↓

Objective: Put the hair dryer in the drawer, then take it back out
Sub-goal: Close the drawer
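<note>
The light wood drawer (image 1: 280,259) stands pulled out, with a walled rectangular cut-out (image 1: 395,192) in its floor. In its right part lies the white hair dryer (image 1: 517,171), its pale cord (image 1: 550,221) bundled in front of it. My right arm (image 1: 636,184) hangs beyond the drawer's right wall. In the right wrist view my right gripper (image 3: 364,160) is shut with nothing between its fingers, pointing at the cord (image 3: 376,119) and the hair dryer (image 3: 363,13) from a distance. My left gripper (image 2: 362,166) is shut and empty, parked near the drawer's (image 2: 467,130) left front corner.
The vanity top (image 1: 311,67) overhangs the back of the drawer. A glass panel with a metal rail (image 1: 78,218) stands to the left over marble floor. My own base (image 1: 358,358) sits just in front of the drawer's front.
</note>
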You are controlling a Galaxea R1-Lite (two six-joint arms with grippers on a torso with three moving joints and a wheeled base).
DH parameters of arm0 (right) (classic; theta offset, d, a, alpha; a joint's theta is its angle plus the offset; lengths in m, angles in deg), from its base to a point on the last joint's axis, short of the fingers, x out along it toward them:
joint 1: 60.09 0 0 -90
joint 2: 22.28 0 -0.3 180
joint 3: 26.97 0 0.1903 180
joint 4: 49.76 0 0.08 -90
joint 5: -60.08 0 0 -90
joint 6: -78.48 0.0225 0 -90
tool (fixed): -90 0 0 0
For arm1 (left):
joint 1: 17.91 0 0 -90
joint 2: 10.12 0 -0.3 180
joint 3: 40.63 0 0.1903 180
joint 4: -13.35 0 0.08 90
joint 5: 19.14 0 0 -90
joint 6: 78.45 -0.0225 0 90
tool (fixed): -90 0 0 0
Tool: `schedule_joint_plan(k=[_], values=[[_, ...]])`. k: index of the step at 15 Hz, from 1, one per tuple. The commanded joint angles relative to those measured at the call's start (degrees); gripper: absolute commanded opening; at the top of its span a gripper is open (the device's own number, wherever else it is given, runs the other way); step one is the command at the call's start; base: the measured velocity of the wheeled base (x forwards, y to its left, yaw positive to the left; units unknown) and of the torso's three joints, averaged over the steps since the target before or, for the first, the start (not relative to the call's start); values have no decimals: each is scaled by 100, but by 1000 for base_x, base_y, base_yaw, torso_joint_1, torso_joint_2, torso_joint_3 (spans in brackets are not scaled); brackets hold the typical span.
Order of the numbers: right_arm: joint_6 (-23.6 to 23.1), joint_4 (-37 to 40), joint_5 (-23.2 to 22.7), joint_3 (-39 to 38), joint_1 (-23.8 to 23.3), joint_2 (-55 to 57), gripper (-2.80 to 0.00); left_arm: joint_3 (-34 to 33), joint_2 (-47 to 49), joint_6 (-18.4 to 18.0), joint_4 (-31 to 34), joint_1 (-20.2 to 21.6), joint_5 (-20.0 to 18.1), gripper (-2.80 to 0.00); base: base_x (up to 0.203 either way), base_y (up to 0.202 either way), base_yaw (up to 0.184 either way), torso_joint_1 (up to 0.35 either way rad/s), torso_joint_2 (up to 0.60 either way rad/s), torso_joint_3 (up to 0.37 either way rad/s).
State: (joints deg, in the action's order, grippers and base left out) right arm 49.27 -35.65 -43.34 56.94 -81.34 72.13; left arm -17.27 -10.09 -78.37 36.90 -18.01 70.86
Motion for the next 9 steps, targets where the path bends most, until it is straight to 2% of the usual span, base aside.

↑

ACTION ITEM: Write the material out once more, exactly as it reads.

WRITTEN RESPONSE:
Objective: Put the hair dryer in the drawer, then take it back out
Sub-goal: Close the drawer
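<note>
The light wood drawer (image 1: 280,259) stands pulled out, with a walled rectangular cut-out (image 1: 395,192) in its floor. In its right part lies the white hair dryer (image 1: 517,171), its pale cord (image 1: 550,221) bundled in front of it. My right arm (image 1: 636,184) hangs beyond the drawer's right wall. In the right wrist view my right gripper (image 3: 364,160) is shut with nothing between its fingers, pointing at the cord (image 3: 376,119) and the hair dryer (image 3: 363,13) from a distance. My left gripper (image 2: 362,166) is shut and empty, parked near the drawer's (image 2: 467,130) left front corner.
The vanity top (image 1: 311,67) overhangs the back of the drawer. A glass panel with a metal rail (image 1: 78,218) stands to the left over marble floor. My own base (image 1: 358,358) sits just in front of the drawer's front.
</note>
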You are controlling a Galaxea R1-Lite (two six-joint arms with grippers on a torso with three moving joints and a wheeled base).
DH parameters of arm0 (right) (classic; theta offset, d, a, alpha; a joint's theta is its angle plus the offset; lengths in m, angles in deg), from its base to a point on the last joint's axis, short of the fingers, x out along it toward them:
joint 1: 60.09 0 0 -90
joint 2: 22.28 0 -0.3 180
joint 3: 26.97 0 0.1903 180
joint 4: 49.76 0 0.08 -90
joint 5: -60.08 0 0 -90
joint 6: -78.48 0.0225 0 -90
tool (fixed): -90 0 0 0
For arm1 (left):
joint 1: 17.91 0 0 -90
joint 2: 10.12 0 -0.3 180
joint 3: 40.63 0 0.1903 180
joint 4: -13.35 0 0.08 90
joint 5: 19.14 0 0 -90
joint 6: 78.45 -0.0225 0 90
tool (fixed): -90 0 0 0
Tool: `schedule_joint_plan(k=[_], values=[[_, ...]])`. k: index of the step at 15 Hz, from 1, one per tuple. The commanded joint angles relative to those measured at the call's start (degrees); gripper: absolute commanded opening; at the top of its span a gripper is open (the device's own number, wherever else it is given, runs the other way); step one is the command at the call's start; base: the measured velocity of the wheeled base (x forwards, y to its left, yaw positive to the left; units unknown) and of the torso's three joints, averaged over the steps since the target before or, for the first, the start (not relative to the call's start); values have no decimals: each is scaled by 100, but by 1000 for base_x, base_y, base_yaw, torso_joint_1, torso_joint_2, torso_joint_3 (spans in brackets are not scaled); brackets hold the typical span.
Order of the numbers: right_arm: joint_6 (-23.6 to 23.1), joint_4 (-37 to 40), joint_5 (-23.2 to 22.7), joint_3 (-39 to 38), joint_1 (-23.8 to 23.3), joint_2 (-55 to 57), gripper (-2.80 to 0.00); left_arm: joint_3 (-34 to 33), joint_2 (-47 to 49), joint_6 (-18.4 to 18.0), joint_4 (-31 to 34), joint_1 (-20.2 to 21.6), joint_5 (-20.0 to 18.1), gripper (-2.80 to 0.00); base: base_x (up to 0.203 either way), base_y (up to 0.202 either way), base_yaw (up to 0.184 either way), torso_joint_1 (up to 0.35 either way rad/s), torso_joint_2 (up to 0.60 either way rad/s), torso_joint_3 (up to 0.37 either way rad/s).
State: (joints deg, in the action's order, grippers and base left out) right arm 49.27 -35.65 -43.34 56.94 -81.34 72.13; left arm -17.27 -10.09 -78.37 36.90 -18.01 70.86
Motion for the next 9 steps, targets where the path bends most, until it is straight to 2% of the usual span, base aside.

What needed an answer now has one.